*Exercise goal:* Write out every line below again exactly as it stands, skipping each image.

··· Stored data

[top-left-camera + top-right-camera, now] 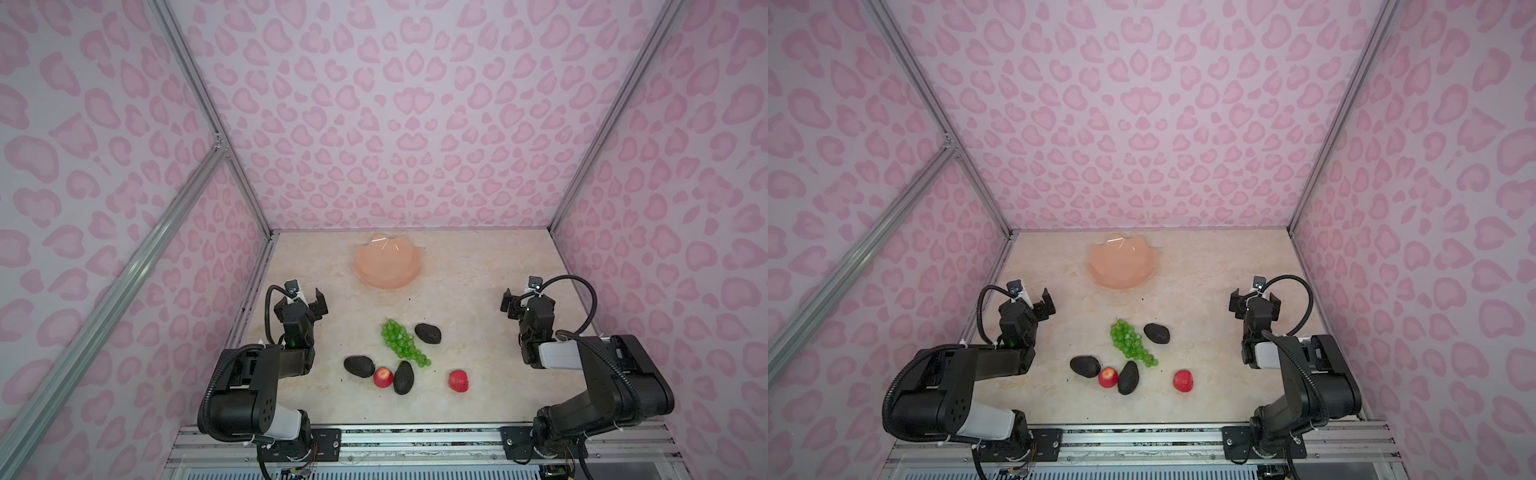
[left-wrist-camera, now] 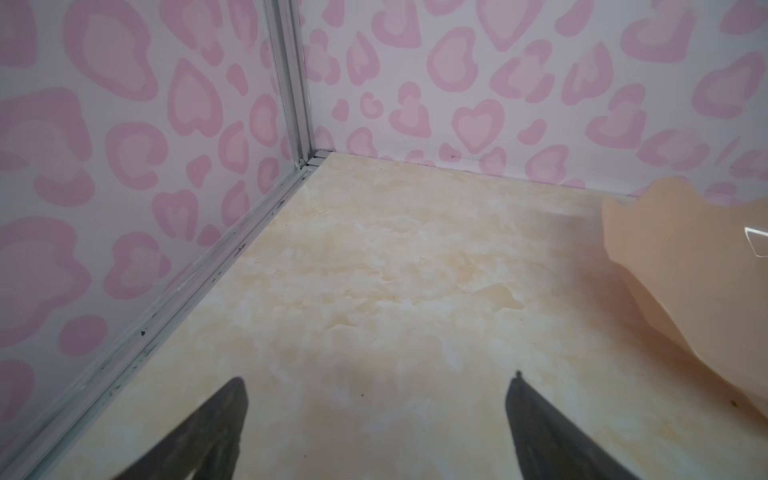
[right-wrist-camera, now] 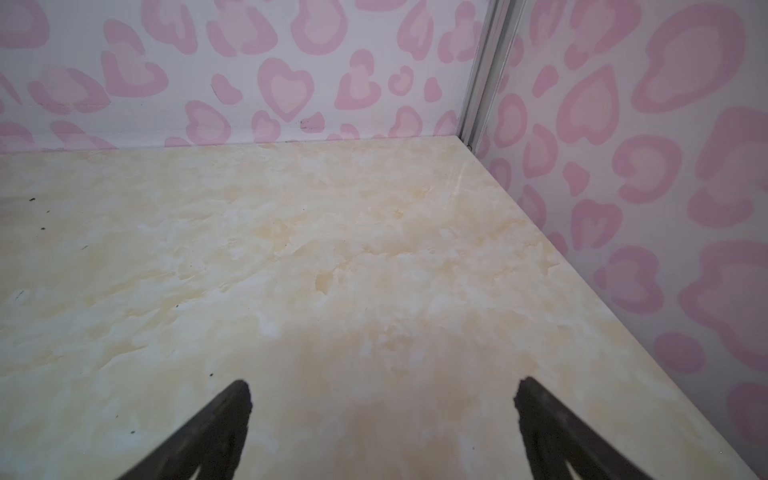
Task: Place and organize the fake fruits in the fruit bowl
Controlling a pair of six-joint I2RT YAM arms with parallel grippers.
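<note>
The empty peach-pink fruit bowl (image 1: 388, 266) (image 1: 1121, 266) stands at the back middle of the table; its side (image 2: 685, 270) shows in the left wrist view. The fruits lie in front of it: green grapes (image 1: 401, 343), three dark avocados (image 1: 428, 333) (image 1: 359, 366) (image 1: 403, 377) and two red apples (image 1: 383, 377) (image 1: 458, 381). My left gripper (image 1: 309, 301) (image 2: 378, 390) hovers open to the bowl's front left, holding nothing. My right gripper (image 1: 521, 301) (image 3: 382, 390) is open and empty at the right, well apart from the fruit.
Pink heart-patterned walls with metal corner posts (image 2: 291, 83) (image 3: 482, 70) close in the marble-look table (image 1: 457, 291) on three sides. A metal rail (image 1: 415, 436) carrying both arm bases runs along the front edge.
</note>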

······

*Exercise result:*
[top-left-camera + top-right-camera, now] 
[left-wrist-camera, now] 
[right-wrist-camera, now] 
Task: Place and organize the fake fruits in the fruit bowl
Controlling a pair of six-joint I2RT YAM arms with parallel grippers.
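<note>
The empty peach-pink fruit bowl (image 1: 388, 266) (image 1: 1121, 266) stands at the back middle of the table; its side (image 2: 685, 270) shows in the left wrist view. The fruits lie in front of it: green grapes (image 1: 401, 343), three dark avocados (image 1: 428, 333) (image 1: 359, 366) (image 1: 403, 377) and two red apples (image 1: 383, 377) (image 1: 458, 381). My left gripper (image 1: 309, 301) (image 2: 378, 390) hovers open to the bowl's front left, holding nothing. My right gripper (image 1: 521, 301) (image 3: 382, 390) is open and empty at the right, well apart from the fruit.
Pink heart-patterned walls with metal corner posts (image 2: 291, 83) (image 3: 482, 70) close in the marble-look table (image 1: 457, 291) on three sides. A metal rail (image 1: 415, 436) carrying both arm bases runs along the front edge.
</note>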

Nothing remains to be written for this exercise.